• _What the exercise asks_
Skip the pictures and write out, word for word, the lines below from the one with "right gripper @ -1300" through the one with "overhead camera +", inclusive.

[Material provided Boundary: Start]

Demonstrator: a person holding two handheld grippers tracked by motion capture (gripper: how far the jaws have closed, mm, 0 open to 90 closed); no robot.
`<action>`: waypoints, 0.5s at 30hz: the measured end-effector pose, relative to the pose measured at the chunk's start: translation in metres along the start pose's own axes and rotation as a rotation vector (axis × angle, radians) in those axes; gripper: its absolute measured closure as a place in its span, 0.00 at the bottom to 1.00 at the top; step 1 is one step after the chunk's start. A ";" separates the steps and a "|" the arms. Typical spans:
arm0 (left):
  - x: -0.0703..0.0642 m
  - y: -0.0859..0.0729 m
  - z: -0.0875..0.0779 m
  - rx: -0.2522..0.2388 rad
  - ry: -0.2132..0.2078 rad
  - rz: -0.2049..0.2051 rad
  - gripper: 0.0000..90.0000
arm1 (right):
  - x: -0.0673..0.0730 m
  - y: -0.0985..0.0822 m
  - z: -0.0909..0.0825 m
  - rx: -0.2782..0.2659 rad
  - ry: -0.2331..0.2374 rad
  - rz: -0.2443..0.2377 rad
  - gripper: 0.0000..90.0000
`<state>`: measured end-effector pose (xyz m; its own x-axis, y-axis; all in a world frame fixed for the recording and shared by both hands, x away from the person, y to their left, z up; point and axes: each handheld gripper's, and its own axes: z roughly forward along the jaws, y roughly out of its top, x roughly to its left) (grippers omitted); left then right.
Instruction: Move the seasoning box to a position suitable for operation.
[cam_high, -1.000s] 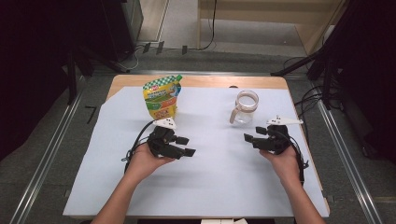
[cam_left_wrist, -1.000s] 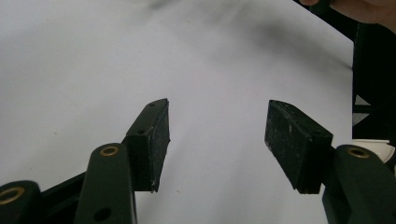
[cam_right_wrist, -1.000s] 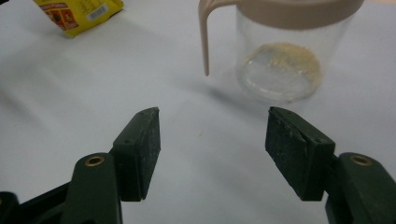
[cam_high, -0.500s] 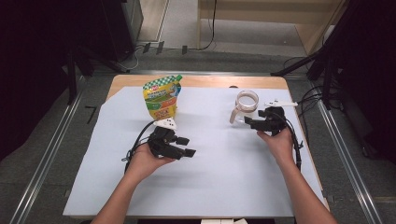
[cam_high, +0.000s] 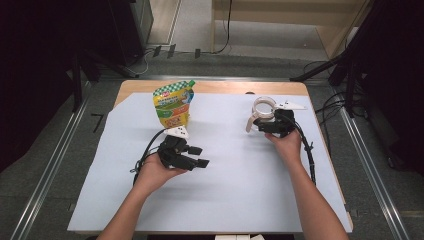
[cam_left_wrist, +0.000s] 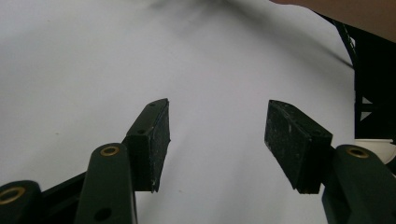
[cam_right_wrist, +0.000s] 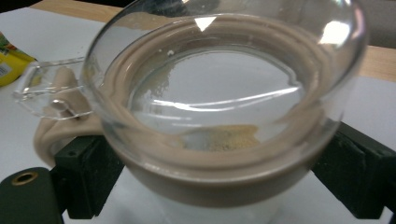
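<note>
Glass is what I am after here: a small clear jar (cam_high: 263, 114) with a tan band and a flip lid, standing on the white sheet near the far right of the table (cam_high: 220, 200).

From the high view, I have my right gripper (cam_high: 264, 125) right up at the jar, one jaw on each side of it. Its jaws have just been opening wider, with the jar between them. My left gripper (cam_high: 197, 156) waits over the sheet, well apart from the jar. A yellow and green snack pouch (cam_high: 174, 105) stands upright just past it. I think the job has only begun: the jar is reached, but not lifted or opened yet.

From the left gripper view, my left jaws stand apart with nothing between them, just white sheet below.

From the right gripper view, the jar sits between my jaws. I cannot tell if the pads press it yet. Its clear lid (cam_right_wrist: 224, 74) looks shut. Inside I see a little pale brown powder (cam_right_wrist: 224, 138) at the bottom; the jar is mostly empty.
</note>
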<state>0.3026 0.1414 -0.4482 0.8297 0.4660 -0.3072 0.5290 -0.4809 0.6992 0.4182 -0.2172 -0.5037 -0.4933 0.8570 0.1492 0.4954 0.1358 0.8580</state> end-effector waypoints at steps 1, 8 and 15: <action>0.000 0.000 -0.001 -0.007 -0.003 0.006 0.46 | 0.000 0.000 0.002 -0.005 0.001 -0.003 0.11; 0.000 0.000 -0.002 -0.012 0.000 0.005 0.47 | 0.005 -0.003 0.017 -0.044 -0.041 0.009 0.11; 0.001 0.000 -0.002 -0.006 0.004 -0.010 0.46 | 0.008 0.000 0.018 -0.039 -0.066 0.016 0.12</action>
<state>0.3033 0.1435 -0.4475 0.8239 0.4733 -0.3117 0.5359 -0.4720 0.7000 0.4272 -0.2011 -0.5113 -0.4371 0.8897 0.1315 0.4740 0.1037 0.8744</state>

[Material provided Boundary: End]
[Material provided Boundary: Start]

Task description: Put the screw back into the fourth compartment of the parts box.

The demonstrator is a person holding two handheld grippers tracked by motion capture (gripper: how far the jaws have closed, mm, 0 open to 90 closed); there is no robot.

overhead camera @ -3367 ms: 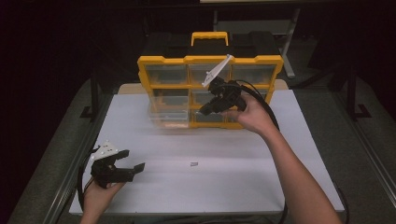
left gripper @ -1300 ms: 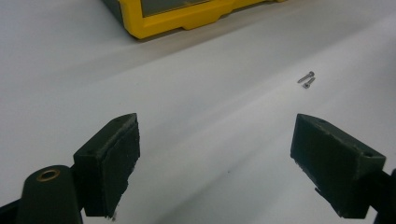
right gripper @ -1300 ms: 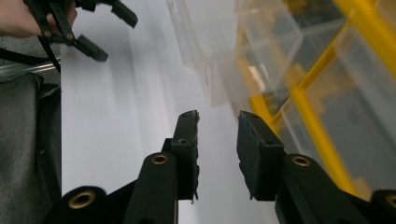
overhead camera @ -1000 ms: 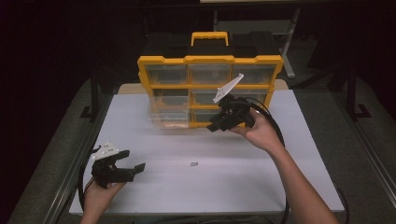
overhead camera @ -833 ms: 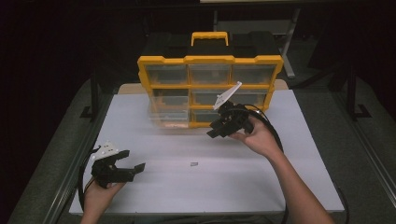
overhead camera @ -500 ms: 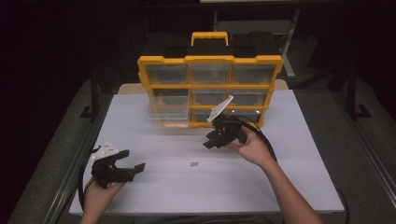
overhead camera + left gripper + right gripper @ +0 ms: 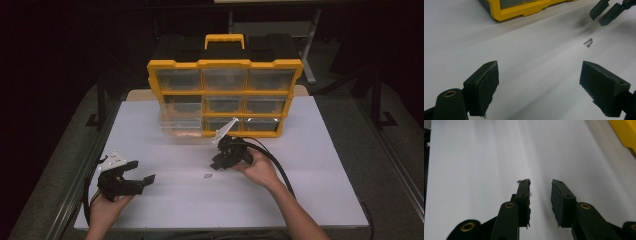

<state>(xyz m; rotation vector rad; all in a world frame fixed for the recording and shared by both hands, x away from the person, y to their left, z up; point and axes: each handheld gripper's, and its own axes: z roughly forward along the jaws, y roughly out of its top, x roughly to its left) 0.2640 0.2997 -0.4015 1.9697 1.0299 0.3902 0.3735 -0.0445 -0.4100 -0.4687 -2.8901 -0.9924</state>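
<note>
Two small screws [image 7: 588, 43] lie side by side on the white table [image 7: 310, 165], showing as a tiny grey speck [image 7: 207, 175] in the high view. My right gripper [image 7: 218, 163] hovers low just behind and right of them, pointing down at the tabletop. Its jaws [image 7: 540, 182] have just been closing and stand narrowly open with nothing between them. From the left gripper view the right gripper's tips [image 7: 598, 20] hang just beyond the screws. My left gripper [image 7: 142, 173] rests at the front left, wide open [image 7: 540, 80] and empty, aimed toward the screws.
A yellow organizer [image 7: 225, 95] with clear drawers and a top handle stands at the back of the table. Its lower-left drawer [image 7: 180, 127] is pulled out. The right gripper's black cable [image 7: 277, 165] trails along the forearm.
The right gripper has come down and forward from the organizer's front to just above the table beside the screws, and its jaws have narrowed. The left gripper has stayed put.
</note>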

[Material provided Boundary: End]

• _Answer to this task_
right gripper @ -1300 ms: 
overhead camera @ -1000 ms: 
overhead camera @ -833 ms: 
overhead camera @ -500 ms: 
overhead camera + left gripper + right gripper @ +0 ms: 

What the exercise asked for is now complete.